5.3. Im Übrigen erkannte der Oberste Gerichtshof in 2 Ob 21/69 (= SZ 42/29), dass die bereits zu Lebzeiten des Verstorbenen entstandenen sozialversicherungsrechtlichen Beitragsverbindlichkeiten auf den Erben als Gesamtrechtsnachfolger übergehen. Dies wurde in der Entscheidung mit dem Wesen der Gesamtrechtsnachfolge begründet, aus der sich ergibt, dass der Erbe für Verbindlichkeiten, die der Erblasser aus seinem Vermögen zu bestreiten gehabt hätte, als Schuldner einzustehen hat. Diese Rechtsansicht wird von der Literatur geteilt (zB Welser/Zöchling-Jud, Bürgerliches Recht14 II Rz 1840; Welser in Rummel/Lukas, ABGB4 § 531 Rz 3; Schauer in Gruber/Kalss/Müller/
Schauer,
Erbrecht und Vermögensnachfolge2 § 16 Rz 72; Weiß/Ferrari in Ferrari/Likar-Peer, Erbrecht 7; krit Granner, Erb- und gesellschaftsrechtliche Gesamtrechtsnachfolge im öffentlichen Wirtschaftsrecht, JBl 2015, 157 [160 ff] mwH). Für den öffentlich-rechtlichen Anspruch auf Bezahlung von LKF-Gebühren kann nichts anderes gelten.
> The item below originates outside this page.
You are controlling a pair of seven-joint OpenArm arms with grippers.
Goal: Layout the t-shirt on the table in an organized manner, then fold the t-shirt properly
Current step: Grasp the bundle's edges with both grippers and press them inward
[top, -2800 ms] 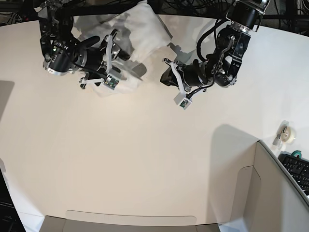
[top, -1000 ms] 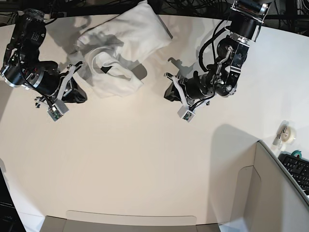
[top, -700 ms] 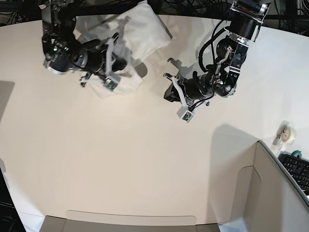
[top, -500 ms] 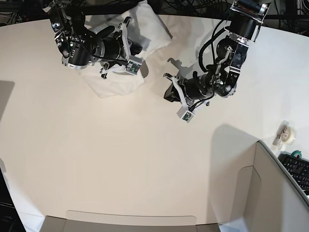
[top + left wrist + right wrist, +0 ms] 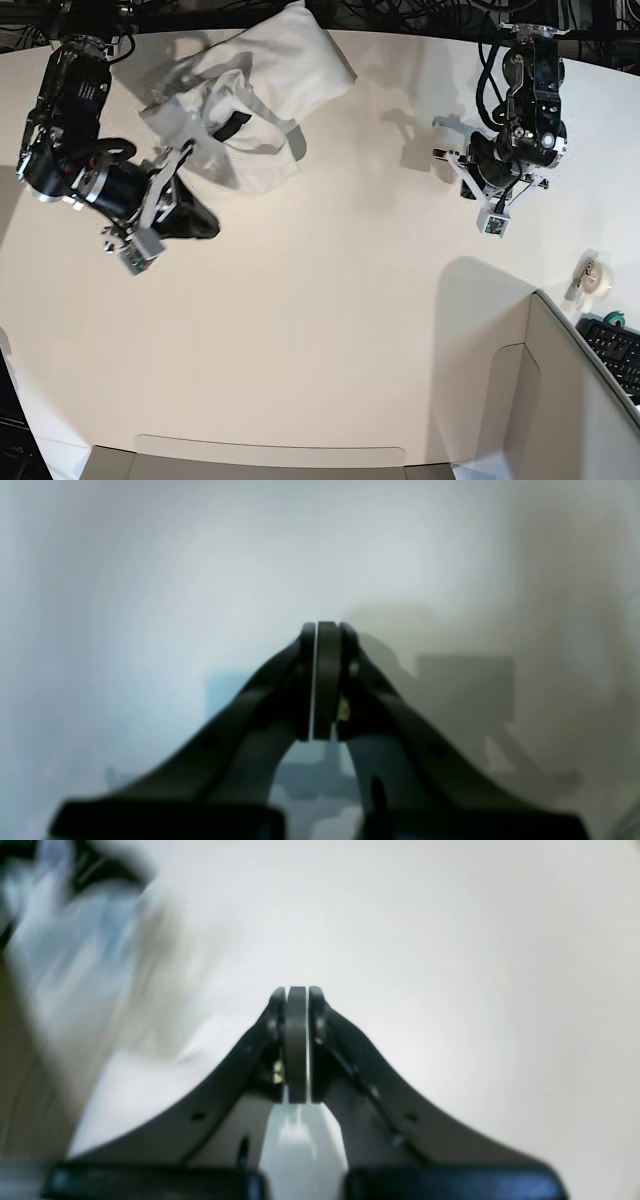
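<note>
Near edge, base view: grey panel [image 5: 560,400] at my left corner, keyboard [image 5: 615,350] behind it, tape roll [image 5: 590,275] just beyond. None of it sits in my way.

My right gripper [image 5: 205,225] is pinched fully closed on nothing, low over the bare table [image 5: 320,330], just beside the t-shirt's [image 5: 255,100] near edge but apart from it. My left gripper [image 5: 447,160] is also closed and empty, well apart from the cloth.

T-shirt is a crumpled heap at the far edge, nearer my right arm. Long axis runs diagonally, from near my right gripper out to the far edge. Dark neck label [image 5: 230,125] shows mid-heap. Print not visible.
</note>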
5.4. Dieser Anspruch hat in der Behandlung des Verstorbenen zu Lebzeiten seinen Entstehungsgrund. Da es auf die Entstehung des Anspruchs zu Lebzeiten ankommt (s Welser/Zöchling-Jud aaO; Welser aaO; Schauer aaO) ist es ohne Bedeutung, dass er – wie hier – erst nach dem Ableben fällig wurde.
5.5. Als Ergebnis ist festzuhalten: § 43 Abs 7 TirKAG gilt nicht für den Fall, dass der Erbe eines Pfleglings als dessen Rechtsnachfolger auf die Begleichung angefallener LKF-Gebühren in Anspruch genommen wird.
6. Das Berufungsgericht hat daher mit Grund die Zulässigkeit des Rechtswegs verneint. Hinsichtlich der sich hieraus ergebenden Notwendigkeit zur Nichtigerklärung des Urteils und des Verfahrens sowie der Zurückweisung der Klage ist auf die zutreffenden Ausführungen des Berufungsgerichts zu verweisen (§ 510 Abs 3 Satz 2 iVm § 528a ZPO).
7. Die Kosten ihrer erfolglosen Rekurse haben die Parteien jeweils selbst zu tragen ( M. Bydlinski in Fasching/Konecny 3 § 50 ZPO Rz 7). Weil allein die Beklagte eine (als solche erfolgreiche) Rekursbeantwortung eingebracht hat, hat sie Anspruch auf Ersatz von deren Kosten (vgl RIS‑Justiz RS0035848; RS0035885; M. Bydlinski aaO).